Médicos y magos en el antiguo Egipto
El médico, sunu o sinu, era quien cumplía con el acto de la curación. No sabemos con certeza si existían escuelas de medicina, aunque lo más probable es que los conocimientos se transmitieran de padre a hijo, como en el resto de los oficios.
Instituciones como la Casa de la Vida (Per Ankh), normalmente anexa a un templo o a palacio, pudieron servir como lugar de perfeccionamiento del saber médico.
Los médicos laicos contaban desde antiguo con una organización jerárquica muy estricta, destacando por su prestigio los de palacio; les seguían los destinados a necrópolis, canteras y expediciones militares.
Existía la especialización, según dejó constancia Heródoto: «La medicina se distribuye en Egipto de esta manera: cada médico trata una sola enfermedad, no varias».
No era extraño que un mismo profesional acaparase dos o más especialidades distintas, sin relación aparente entre sí.
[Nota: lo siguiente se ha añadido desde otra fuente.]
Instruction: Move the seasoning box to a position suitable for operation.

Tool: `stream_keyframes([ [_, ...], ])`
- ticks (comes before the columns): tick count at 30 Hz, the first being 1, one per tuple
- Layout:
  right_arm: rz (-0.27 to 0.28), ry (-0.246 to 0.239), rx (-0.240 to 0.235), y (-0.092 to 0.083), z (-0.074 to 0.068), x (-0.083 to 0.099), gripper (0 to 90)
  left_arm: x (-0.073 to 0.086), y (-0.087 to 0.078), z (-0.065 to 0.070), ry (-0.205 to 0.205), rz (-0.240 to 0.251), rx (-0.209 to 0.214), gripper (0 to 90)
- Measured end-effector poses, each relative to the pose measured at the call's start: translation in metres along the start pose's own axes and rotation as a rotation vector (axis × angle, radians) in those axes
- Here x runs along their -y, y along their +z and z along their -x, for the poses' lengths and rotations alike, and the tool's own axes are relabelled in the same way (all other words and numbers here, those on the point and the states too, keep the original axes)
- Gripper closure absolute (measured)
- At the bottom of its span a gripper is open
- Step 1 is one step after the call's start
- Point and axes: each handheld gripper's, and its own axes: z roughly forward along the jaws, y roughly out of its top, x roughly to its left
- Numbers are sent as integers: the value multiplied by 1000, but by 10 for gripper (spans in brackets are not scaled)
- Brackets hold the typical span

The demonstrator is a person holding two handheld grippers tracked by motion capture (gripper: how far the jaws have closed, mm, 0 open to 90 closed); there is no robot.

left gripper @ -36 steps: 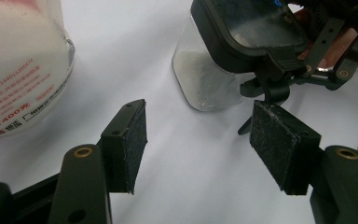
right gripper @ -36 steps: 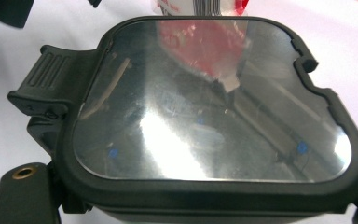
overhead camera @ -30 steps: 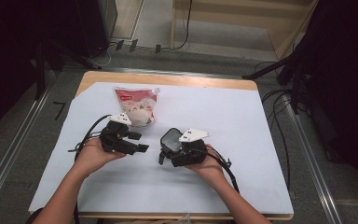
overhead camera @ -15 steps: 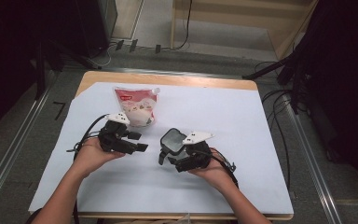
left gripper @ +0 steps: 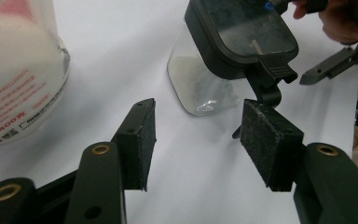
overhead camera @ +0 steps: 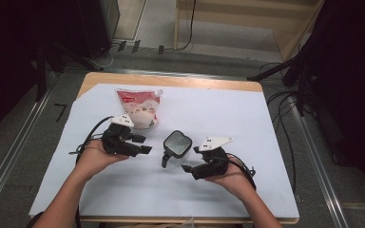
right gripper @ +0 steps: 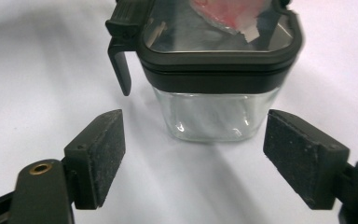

Estando la magia íntimamente relacionada con la medicina, la presencia del mago era habitual; los sacerdotes del dios Heka y la diosa Selkis, por ejemplo, intervenían en las picaduras de arácnidos o escorpiones y mordeduras de serpiente.
Conscientes de los remedios materiales y espirituales a su alcance, y del carácter de cada dolencia, los médicos egipcios contemplaban tres posibilidades en su diagnóstico: «Una enfermedad que yo trataré», en aquellos casos en que se preveía la curación de la persona enferma; «una enfermedad contra la que lucharé», es decir, un caso grave en el que el resultado del tratamiento se adivinaba incierto, y «una enfermedad con la que nada se puede hacer», en el caso de un desenlace fatal.